YOUR TASK:
Copy out the listing that follows in its entirety, keeping it exactly the same.

*** Opening of DATA EXTRACT ***

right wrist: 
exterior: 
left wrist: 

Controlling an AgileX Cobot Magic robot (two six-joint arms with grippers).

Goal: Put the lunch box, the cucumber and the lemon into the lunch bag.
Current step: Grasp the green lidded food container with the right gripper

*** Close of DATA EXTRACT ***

SOLUTION:
right wrist: 
exterior: 
left wrist: 

Controlling an AgileX Cobot Magic robot (two six-joint arms with grippers).

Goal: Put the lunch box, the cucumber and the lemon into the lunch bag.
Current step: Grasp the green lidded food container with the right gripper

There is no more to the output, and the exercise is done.